Teodoro lo Studita (+826), Omelia seconda per la natività di Maria,
4,7
Nulla fu mai sì prossimo a Dio come la beata Vergine
Maria. Che di più puro? Che di più irreprensibile? Ella fu amata sì
appassionatamente da Dio, luce suprema e infinitamente pura, che egli si è
consustanziato ad essa per opera dello Spirito Santo ed è nato da essa,
perfetto uomo, pur conservando la sua natura immutabile e incontaminata. Quale
prodigio! Nel suo immenso amore per gli uomini, Dio non sì è vergognato di
prender per madre colei ch'era sua ancella. Quale condiscendenza! Nella
sconfinata sua bontà, egli non ha esitato a divenir figlio di colei ch'egli
stesso aveva modellata. Egli era veramente invaghito della più incantevole fra
le sue creature, e si impossessò di colei che valeva più delle potenze del
cielo. Veramente ad essa si applicano le parole del profeta Zaccaria: Canta
inni, rallegrati, o figlia di Sion, perché ecco che vengo ad abitare in mezzo a
te, dice il Signore (2, 10). Ed è ancora ad essa, mi sembra, che si rivolge
Gioele allorché esclama: Non temere, o terra, esulta, rallegrati, perché grandi
cose ha fatto il Signore (2, 21). Perché Maria è una terra: quella terra sulla
quale l'uomo di Dio, Mosé, ricevette l'ordine di togliersi i sandali,
prefigurazione della Legge di cui la grazia prenderà il posto. E' anche quella
terra sulla quale si è stabilito, per mezzo dello Spirito Santo, colui di cui
cantiamo: egli ha stabilito sulle sue basi la terra (Sl. 103, 5).

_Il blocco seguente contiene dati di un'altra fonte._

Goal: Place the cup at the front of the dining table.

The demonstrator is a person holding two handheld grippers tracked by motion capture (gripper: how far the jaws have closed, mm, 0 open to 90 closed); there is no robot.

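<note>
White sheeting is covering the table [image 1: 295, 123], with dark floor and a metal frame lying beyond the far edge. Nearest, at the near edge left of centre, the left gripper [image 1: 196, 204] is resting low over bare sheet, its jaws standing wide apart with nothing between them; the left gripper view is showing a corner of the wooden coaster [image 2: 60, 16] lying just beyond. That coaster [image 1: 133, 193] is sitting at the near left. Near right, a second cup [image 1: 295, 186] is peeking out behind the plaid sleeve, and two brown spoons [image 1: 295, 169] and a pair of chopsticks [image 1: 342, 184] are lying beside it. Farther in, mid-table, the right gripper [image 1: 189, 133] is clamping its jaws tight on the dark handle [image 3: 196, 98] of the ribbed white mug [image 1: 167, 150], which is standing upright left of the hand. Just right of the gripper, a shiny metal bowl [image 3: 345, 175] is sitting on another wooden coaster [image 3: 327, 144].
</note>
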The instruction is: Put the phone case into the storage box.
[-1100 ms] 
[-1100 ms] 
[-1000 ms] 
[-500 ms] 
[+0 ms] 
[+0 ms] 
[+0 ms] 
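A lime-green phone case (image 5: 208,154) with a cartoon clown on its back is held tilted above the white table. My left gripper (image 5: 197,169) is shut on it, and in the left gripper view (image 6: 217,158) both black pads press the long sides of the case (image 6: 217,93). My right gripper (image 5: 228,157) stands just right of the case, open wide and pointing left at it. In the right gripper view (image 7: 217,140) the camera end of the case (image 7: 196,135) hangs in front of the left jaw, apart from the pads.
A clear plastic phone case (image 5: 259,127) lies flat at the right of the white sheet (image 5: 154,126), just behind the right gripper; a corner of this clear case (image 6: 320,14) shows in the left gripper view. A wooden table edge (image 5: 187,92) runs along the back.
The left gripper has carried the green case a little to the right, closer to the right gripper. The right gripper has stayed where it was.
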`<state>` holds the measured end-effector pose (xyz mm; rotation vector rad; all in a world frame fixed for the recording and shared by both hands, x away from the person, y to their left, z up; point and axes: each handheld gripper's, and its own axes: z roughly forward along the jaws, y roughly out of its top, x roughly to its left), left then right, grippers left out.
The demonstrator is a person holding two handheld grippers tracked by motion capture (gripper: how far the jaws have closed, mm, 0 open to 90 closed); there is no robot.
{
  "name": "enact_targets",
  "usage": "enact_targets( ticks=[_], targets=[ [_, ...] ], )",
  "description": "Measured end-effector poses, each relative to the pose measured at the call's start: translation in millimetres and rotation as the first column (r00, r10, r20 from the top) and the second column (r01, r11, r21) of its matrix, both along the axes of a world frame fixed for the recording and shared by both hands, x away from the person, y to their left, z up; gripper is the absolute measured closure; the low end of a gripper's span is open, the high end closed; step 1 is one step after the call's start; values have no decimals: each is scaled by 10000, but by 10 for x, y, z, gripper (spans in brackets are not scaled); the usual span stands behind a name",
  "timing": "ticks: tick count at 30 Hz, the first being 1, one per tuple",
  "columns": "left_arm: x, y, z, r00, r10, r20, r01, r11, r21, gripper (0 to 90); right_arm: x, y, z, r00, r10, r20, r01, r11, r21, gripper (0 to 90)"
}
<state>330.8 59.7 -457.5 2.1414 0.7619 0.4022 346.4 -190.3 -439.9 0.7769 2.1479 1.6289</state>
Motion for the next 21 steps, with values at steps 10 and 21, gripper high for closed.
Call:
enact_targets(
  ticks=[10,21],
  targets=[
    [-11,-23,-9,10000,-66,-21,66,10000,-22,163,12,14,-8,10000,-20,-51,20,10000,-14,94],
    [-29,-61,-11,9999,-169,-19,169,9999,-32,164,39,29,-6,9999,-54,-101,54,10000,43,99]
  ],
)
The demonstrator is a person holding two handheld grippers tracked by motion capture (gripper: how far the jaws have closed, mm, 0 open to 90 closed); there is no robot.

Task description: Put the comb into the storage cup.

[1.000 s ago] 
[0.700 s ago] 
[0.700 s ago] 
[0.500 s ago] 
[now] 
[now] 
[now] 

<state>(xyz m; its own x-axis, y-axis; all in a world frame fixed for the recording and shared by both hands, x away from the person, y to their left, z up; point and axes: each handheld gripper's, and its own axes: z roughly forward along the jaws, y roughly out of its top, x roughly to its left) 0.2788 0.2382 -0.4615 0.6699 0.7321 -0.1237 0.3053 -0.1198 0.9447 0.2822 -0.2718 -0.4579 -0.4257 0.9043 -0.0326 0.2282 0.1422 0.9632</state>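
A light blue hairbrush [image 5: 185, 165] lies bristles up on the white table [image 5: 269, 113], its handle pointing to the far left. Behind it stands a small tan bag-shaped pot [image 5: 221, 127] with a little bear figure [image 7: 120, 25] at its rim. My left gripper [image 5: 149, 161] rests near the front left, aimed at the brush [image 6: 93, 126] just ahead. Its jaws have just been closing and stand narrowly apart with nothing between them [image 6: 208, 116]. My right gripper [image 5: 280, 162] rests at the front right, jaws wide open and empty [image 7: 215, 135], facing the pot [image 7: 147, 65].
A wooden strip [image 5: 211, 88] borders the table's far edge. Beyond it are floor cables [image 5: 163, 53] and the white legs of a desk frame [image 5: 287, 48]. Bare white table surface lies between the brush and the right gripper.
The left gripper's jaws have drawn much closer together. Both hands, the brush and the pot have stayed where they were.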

E' una terra che, senza essere stata seminata, fa
schiudere il frutto che dà ad ogni essere il suo sostentamento. Una terra sulla
quale non ha germogliato la spina del peccato; anzi, ha dato l'esistenza a
colui che l'ha strappata sino alla radice. Una terra, infine, non maledetta come
la prima, dalle messi frammischiate di spine e di cardi, ma una terra sulla
quale riposa la benedizione del Signore e che porta nel suo seno un frutto
benedetto come dice la parola sacra (Lc. 1,42).
Esulta,
casa del Signore, terra che Dio ha sfiorato con i suoi passi. Tu che hai
contenuto nella tua carne colui la cui divinità sorpassa l'universo. Da te,
colui che è la semplicità stessa ha assunto la
complessa natura dell'uomo; l'eterno è
entrato nel tempo e l'infinito si è
lasciato circoscrivere. Esulta, dimora di Dio, che brilli della luce della
divinità... Ave, o piena di grazia
(Lc. 1, 28): la tua opera e il tuo nome sono fonti di gioia più della gioia stessa. Da te è venuta al mondo la gioia
immortale, il Cristo, rimedio alla tristezza degli uomini. Esulta, paradiso più felice del giardino dell'Eden
nel quale è germogliata ogni virtù ed è spuntato l'albero della Vita.